Agreeing with arguments presented by National Right to Work Foundation attorneys, an NLRB administrative law judge in Los Angeles handed down the ruling late last week that also mandated union officials must allow several hundreds – perhaps even thousands – of workers in eight different bargaining units to retroactively revoke their formal union membership and receive certain back-dues rebates.

In the wake of the grocery strike, Teamsters Local 952 union officials socked employees with confiscatory fines – ranging up to $7,400 per employee – simply for observing the union’s own “no strike” contract with their employers. The targeted employees had continued to report to work during the crippling statewide grocery strike ordered against Albertsons, Vons, and Ralphs by United Food and Commercial Workers union officials.

With free legal assistance from the Foundation, Juan Saldana and dozens of other Albertsons and Ralphs distribution center employees filed unfair labor practice charges with the NLRB after Teamsters officials issued the illegal retaliatory fines.

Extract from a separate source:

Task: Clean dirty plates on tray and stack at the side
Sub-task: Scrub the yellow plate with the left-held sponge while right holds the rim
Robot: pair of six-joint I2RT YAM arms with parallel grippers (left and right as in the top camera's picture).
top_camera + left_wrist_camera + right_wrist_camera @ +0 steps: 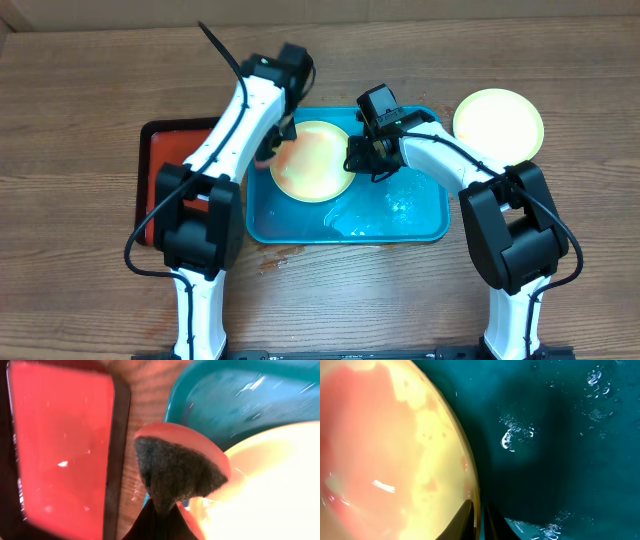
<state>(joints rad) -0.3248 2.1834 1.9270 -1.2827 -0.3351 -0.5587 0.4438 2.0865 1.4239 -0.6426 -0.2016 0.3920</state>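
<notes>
Turquoise tray: in the middle of the worktop, its bare floor wet and glinting.
Smeared plate: pale yellow-green, lying in the far left part of the turquoise tray, with an orange-red film over its left half.
Second plate: pale yellow-green, on the worktop just beyond the tray's far right corner, apart from both arms.
Left pincer: closed on a sponge, pinching its lower tip.
Sponge: pink-orange body with a dark scouring face, held at the smeared plate's left edge, over the tray's left rim.
Right pincer: closed on the right rim of the smeared plate, one finger above the rim and one below it.
Red-orange tray: black-rimmed, on the worktop just left of the turquoise tray, partly covered by the left arm.
</notes>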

The judge ruled that Teamsters Local 952 officials illegally failed to inform workers of their rights to refrain from formal union membership and to object to paying for the union’s nonrepresentational activities, such as politics. Because the employees thus cannot be considered voluntary members, the judge ruled that internal union disciplinary measures could not be taken against them. The ruling also overturned Teamsters officials’ illegal policy of forcing workers to annually renew their objections to financially supporting the union’s political activities. The judge also struck down a restrictive union policy that required objections to be filed individually.

“Although a significant victory for these workers, this case underscores that state law should not force any worker to pay dues to an unwanted union in the first place,” said Stefan Gleason, vice president of the National Right to Work Foundation. “Without a Right to Work law to mandate that union membership is strictly voluntary, such abuses will inevitably continue to plague California workers.”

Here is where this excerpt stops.